A faithful copy is required. Print each line of the data exactly and omit the pictures.

|---|

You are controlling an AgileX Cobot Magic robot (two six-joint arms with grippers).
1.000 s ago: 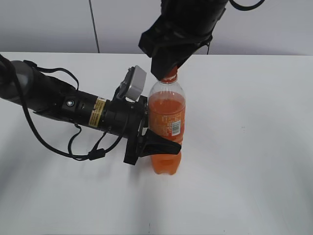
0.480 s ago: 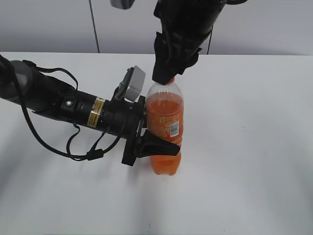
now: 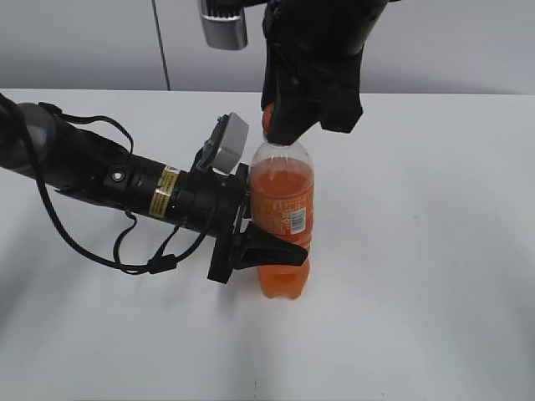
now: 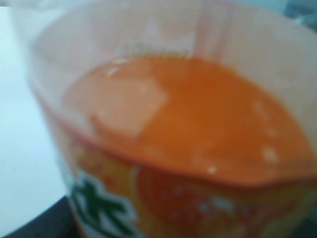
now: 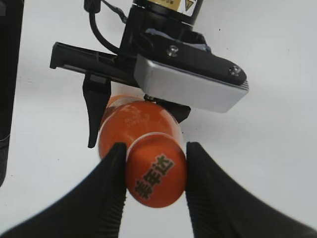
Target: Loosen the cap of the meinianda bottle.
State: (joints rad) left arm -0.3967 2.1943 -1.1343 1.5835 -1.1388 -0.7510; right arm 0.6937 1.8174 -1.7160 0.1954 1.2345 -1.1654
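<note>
Right hand (image 5: 154, 171) pinching cap (image 5: 156, 177), left hand (image 3: 251, 242) seemingly clamping meinianda bottle (image 3: 282, 209)

White table (image 3: 435, 251); pale grey wall (image 3: 84, 42) behind, dark vertical seam (image 3: 160, 43).

Bright even light, soft faint shadows, left wrist view blurred, others sharp

White desk (image 3: 435, 251), plain matte surface, reaching back to a pale wall. Meinianda bottle (image 3: 282, 219) stands upright on it near centre. Faint soft shadows at left.
</note>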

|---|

> [EXPECTED ANSWER]:
You are controlling an AgileX Cobot Magic robot (two six-joint arms with grippers).
1.000 s ago: 
0.480 s ago: 
now: 
now: 
now: 
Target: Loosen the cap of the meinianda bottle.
State: (joints rad) left arm -0.3967 2.1943 -1.1343 1.5835 -1.1388 -0.7510; right arm 0.6937 1.8174 -1.7160 0.1954 1.2345 -1.1654
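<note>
Right hand (image 5: 154, 171) pinching cap (image 5: 156, 177), left hand (image 3: 251, 242) seemingly clamping meinianda bottle (image 3: 282, 209)

White table (image 3: 435, 251); pale grey wall (image 3: 84, 42) behind, dark vertical seam (image 3: 160, 43).

Bright even light, soft faint shadows, left wrist view blurred, others sharp

White desk (image 3: 435, 251), plain matte surface, reaching back to a pale wall. Meinianda bottle (image 3: 282, 219) stands upright on it near centre. Faint soft shadows at left.
</note>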

There is no additional output for this exercise.